_DATA TO PROCESS_:
..............................

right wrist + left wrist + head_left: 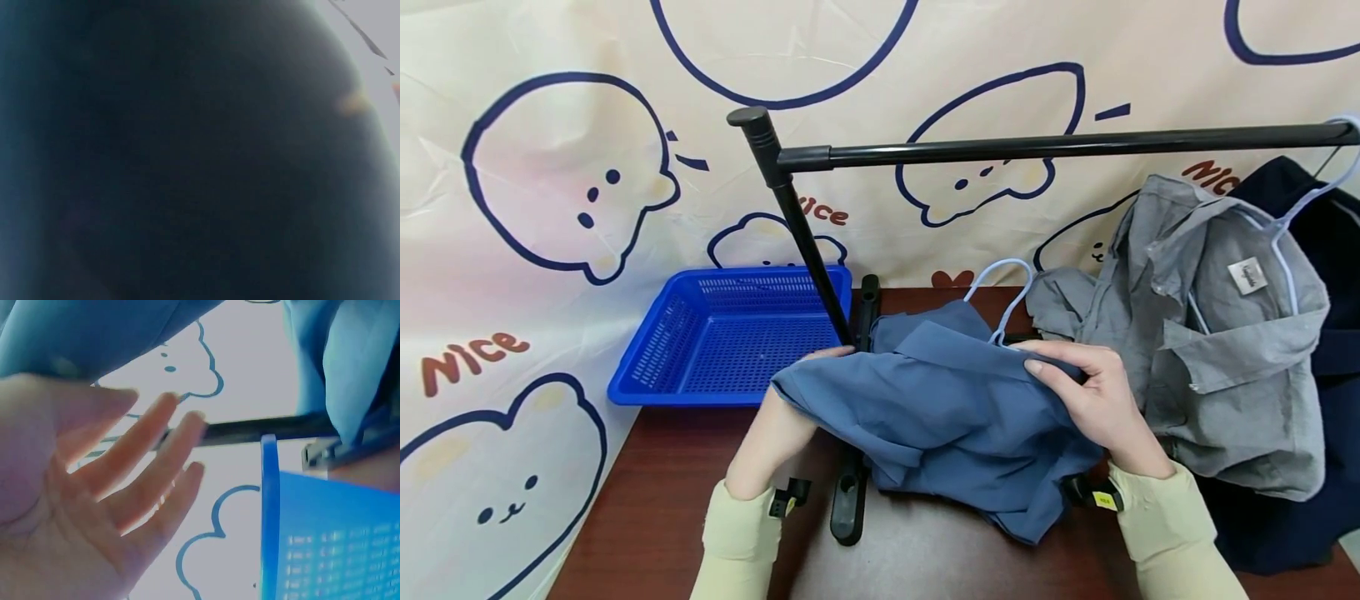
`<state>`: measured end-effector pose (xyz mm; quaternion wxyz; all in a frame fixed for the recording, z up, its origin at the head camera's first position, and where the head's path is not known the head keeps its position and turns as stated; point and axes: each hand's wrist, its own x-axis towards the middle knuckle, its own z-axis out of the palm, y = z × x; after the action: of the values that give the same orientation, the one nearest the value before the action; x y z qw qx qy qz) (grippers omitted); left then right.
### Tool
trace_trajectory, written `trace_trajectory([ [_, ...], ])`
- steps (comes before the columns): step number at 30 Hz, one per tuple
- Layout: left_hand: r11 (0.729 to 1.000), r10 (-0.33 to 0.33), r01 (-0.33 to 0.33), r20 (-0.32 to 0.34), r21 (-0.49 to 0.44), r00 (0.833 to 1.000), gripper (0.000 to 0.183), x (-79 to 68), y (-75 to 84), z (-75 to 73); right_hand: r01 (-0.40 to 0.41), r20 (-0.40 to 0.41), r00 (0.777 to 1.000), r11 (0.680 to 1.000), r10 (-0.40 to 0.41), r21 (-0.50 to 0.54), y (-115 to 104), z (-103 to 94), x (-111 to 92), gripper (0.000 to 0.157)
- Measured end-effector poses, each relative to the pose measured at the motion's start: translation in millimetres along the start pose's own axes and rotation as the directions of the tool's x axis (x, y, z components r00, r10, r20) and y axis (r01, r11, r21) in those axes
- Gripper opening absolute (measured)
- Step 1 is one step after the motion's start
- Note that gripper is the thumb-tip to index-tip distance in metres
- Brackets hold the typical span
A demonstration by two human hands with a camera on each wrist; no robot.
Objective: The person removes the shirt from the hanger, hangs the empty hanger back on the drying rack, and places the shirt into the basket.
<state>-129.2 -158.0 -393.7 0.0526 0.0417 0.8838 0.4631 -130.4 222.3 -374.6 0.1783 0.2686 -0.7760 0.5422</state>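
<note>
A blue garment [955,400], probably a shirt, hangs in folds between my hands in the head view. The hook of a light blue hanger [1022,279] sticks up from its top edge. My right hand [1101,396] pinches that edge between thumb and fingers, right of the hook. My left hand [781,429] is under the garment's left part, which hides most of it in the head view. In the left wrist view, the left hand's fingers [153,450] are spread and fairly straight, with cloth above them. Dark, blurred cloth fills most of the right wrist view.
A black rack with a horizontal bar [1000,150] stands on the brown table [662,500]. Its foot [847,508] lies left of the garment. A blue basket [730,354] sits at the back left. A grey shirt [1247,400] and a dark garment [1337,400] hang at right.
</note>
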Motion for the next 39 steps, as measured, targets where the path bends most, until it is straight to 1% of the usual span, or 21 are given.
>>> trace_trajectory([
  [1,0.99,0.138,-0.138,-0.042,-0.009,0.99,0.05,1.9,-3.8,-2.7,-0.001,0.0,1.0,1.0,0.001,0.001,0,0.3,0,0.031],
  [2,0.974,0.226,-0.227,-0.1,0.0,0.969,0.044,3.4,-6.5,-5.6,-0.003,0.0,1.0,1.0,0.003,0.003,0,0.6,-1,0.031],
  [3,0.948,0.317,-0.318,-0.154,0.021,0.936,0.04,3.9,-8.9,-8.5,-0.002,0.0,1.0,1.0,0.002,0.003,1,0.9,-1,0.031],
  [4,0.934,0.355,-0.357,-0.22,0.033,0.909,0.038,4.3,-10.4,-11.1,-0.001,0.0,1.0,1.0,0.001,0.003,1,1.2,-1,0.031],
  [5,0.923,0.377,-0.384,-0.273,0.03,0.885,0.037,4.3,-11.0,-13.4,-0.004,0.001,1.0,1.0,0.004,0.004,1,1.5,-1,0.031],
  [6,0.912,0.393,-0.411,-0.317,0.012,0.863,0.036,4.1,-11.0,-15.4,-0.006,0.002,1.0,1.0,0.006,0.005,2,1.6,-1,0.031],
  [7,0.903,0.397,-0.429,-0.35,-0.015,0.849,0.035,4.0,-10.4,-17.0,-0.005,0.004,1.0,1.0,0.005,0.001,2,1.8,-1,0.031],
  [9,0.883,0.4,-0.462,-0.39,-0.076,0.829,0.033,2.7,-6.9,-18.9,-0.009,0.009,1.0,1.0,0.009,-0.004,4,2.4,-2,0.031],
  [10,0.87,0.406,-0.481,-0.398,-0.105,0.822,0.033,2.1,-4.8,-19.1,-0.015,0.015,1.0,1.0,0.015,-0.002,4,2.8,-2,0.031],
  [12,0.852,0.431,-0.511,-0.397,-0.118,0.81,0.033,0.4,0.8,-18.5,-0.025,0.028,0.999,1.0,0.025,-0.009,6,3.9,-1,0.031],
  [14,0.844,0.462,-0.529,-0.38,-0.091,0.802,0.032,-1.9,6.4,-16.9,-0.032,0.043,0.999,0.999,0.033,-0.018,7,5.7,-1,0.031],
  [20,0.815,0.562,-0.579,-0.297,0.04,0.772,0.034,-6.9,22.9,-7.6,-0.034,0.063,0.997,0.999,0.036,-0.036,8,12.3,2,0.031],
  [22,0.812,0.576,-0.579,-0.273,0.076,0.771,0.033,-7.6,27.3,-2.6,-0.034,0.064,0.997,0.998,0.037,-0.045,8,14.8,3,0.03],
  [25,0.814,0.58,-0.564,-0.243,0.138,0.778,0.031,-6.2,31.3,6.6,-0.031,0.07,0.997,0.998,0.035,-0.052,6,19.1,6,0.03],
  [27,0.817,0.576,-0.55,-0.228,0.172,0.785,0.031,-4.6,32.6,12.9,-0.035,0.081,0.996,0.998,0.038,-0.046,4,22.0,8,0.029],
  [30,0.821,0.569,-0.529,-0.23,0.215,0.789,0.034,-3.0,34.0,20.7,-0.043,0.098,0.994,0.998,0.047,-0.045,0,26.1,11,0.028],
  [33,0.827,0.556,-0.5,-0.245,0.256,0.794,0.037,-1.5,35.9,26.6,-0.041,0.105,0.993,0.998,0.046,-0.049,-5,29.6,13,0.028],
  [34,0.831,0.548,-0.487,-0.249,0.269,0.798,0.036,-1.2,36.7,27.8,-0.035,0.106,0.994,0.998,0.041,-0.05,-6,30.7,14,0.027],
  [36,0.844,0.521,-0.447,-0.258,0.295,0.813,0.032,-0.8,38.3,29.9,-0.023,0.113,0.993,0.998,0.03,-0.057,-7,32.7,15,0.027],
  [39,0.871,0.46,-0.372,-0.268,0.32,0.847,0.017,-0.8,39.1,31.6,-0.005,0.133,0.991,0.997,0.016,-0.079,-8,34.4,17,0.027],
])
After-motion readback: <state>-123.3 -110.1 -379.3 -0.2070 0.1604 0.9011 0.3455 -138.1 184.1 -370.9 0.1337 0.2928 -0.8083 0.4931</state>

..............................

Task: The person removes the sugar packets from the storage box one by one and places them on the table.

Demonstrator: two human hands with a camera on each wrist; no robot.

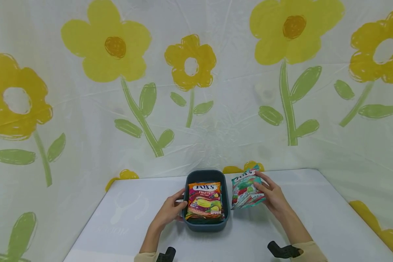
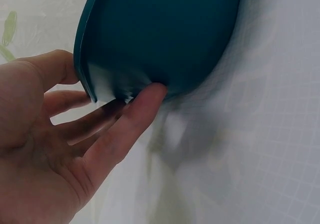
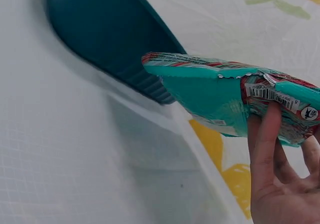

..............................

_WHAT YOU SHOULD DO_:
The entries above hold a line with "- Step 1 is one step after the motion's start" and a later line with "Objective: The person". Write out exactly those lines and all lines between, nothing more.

_ANSWER TO THIS EXERCISE_:
- Step 1 is one step after the motion's start
- Note that gripper is the thumb-tip to index-tip distance in metres
- Brackets hold the typical span
A demonstration by two human hands with a camera on each wrist; no robot.
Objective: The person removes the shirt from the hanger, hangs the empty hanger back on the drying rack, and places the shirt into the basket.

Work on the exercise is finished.